═════ DATA SUPPLIED ═════

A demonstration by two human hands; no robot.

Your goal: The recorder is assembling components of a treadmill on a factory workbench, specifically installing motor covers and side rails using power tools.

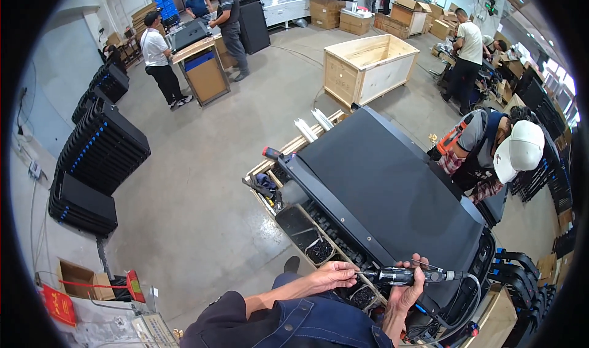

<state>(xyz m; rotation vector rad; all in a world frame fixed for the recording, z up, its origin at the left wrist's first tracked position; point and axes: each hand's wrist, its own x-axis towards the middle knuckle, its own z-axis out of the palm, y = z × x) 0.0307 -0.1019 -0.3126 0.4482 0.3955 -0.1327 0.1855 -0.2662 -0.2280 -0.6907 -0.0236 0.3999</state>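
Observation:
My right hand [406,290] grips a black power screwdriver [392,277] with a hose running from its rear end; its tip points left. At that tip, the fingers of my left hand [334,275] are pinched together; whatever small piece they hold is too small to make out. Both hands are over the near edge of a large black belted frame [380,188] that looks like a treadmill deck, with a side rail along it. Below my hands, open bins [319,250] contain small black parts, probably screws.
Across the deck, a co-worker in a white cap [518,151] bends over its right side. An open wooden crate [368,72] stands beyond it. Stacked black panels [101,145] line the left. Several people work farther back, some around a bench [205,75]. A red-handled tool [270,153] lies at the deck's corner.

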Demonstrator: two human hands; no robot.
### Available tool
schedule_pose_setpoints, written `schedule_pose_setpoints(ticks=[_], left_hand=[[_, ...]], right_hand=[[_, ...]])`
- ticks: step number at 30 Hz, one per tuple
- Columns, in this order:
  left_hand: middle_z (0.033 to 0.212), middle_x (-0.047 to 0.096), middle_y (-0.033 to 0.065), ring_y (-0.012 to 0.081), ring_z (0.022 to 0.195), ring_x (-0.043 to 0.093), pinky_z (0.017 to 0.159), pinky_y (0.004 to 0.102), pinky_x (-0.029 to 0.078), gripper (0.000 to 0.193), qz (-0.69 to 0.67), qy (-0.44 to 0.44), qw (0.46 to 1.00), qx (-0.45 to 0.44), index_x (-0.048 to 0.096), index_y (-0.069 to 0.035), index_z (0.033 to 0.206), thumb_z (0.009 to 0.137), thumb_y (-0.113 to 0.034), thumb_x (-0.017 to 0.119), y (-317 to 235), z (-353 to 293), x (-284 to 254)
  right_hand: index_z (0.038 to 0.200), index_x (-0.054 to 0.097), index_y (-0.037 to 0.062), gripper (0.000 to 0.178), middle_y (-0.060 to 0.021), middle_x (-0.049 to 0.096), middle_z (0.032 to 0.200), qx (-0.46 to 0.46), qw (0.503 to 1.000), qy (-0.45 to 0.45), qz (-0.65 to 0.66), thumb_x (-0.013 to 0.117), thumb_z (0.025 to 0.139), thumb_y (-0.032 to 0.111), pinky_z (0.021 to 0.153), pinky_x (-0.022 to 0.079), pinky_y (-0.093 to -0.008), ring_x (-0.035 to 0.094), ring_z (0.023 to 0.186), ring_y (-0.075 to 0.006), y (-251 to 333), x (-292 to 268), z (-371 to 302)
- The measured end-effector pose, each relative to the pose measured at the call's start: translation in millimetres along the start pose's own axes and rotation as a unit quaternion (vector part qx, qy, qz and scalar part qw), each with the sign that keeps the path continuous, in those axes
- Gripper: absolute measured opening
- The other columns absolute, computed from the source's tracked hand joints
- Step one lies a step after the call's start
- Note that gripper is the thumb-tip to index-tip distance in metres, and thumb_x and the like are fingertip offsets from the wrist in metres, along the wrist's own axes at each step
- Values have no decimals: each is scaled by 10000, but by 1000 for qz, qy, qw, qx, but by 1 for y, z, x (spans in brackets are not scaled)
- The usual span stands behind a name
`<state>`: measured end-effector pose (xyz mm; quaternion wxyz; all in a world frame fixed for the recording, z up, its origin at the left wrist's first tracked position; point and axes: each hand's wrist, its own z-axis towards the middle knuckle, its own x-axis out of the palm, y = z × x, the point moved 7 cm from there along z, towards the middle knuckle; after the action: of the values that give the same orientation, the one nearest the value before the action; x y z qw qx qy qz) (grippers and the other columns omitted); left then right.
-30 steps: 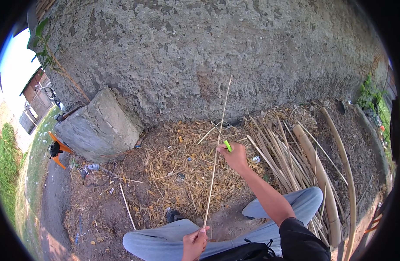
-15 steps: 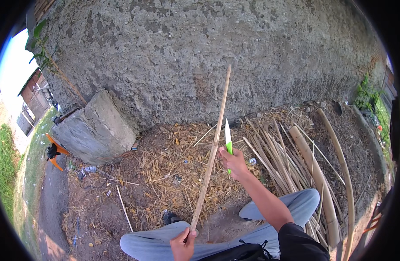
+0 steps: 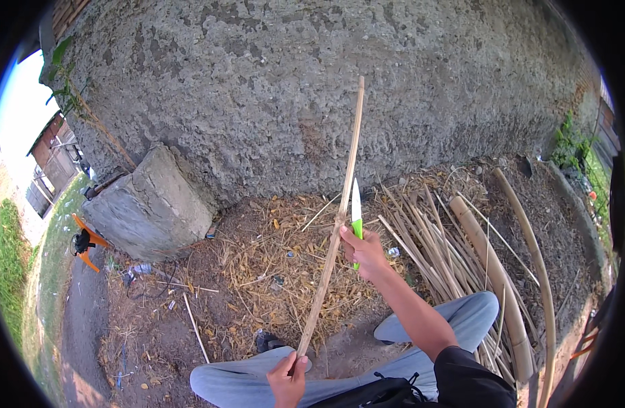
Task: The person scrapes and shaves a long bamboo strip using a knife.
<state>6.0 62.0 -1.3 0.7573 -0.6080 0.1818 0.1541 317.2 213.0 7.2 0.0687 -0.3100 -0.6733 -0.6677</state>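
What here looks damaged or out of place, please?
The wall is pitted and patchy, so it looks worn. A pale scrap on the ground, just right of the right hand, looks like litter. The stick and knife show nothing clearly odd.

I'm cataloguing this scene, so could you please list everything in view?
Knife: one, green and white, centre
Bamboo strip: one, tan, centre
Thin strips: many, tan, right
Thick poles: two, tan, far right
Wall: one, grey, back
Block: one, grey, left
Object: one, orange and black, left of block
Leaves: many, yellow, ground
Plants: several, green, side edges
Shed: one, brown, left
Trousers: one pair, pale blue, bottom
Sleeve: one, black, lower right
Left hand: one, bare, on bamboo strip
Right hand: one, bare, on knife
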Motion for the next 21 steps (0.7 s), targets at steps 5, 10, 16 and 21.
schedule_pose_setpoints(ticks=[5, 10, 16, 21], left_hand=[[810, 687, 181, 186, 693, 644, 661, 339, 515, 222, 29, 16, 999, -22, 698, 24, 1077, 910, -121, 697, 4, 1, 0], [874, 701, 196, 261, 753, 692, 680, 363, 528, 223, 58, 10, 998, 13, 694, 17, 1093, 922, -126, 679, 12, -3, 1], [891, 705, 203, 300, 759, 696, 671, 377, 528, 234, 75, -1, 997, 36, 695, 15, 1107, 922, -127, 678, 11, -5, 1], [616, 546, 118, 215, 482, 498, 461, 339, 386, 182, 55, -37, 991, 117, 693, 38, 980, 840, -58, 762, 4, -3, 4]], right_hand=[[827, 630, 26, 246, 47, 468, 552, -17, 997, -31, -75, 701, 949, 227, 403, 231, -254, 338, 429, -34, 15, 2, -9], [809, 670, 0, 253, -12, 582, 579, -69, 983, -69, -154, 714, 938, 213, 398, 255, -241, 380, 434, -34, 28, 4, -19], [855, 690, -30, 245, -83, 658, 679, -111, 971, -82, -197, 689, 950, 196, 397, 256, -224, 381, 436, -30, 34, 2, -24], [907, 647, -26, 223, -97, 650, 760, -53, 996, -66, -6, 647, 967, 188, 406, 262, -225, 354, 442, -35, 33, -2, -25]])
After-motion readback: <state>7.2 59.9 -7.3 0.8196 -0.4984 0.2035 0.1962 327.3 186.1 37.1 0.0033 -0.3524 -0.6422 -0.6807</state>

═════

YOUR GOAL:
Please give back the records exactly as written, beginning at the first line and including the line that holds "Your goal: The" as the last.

OUTPUT FOR THIS EXERCISE:
A demonstration by two human hands; no robot.

Your goal: The recorder is assembling components of a treadmill on a factory workbench, specifically installing motor covers and side rails using power tools.

The response is now finished.